[Opening Data supplied section]

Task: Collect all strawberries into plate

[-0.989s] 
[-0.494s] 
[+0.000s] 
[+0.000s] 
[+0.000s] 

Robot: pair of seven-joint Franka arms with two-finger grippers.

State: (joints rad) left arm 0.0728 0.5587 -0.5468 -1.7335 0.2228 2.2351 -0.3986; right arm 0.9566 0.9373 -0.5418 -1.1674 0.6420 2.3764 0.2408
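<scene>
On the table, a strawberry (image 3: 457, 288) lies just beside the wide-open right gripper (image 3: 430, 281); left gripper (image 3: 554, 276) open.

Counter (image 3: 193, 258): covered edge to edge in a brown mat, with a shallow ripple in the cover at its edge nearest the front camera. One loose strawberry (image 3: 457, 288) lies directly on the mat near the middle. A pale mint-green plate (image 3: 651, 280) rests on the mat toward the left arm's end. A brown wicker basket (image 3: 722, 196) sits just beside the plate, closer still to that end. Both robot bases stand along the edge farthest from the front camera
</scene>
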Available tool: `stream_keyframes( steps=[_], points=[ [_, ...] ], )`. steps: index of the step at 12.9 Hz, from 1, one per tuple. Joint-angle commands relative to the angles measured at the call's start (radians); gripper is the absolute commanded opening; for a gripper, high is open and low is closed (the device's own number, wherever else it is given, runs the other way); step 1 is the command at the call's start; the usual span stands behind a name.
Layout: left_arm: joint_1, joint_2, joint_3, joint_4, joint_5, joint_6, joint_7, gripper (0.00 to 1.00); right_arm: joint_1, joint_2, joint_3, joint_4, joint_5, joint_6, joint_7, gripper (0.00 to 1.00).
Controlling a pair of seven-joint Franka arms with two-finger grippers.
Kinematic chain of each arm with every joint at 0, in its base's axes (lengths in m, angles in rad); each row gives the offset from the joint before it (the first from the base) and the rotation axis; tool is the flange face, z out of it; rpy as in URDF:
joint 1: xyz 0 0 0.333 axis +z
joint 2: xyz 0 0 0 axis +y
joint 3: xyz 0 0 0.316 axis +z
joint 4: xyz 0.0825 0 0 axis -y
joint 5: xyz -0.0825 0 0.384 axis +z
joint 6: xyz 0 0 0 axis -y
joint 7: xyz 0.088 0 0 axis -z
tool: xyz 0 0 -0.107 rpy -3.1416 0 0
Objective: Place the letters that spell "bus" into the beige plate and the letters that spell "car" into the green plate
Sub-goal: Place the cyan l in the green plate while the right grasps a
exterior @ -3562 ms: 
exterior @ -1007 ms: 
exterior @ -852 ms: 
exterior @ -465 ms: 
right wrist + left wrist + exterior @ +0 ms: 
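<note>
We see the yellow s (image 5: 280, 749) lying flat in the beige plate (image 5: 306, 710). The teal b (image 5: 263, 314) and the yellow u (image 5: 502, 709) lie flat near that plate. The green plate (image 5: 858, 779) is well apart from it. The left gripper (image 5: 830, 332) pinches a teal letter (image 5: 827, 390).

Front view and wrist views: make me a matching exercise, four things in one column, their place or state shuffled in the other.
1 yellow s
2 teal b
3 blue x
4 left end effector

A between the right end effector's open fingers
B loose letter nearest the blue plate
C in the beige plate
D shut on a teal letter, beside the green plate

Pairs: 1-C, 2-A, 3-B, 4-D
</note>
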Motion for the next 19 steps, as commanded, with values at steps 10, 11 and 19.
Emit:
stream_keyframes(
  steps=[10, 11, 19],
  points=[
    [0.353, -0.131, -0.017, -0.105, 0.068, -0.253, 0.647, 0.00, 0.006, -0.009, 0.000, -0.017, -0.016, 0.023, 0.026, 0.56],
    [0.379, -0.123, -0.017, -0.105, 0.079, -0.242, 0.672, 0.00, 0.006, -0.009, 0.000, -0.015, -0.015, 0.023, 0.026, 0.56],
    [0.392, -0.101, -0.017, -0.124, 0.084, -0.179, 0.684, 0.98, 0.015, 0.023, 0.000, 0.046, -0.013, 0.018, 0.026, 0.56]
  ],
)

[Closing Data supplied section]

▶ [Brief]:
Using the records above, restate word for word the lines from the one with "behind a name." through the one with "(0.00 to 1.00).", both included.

▶ [Reply to the task]:
Available tool: `stream_keyframes( steps=[_], points=[ [_, ...] ], )`. steps: index of the step at 12.9 Hz, from 1, one per tuple. Joint-angle commands relative to the angles measured at the call's start (radians); gripper is the absolute commanded opening; for a gripper, high is open and low is closed (the device's own number, wherever else it is given, runs the other way); step 1 is the command at the call's start; the usual span stands behind a name.
Layout: left_arm: joint_1, joint_2, joint_3, joint_4, joint_5, joint_6, joint_7, gripper (0.00 to 1.00); right_arm: joint_1, joint_2, joint_3, joint_4, joint_5, joint_6, joint_7, gripper (0.00 to 1.00).

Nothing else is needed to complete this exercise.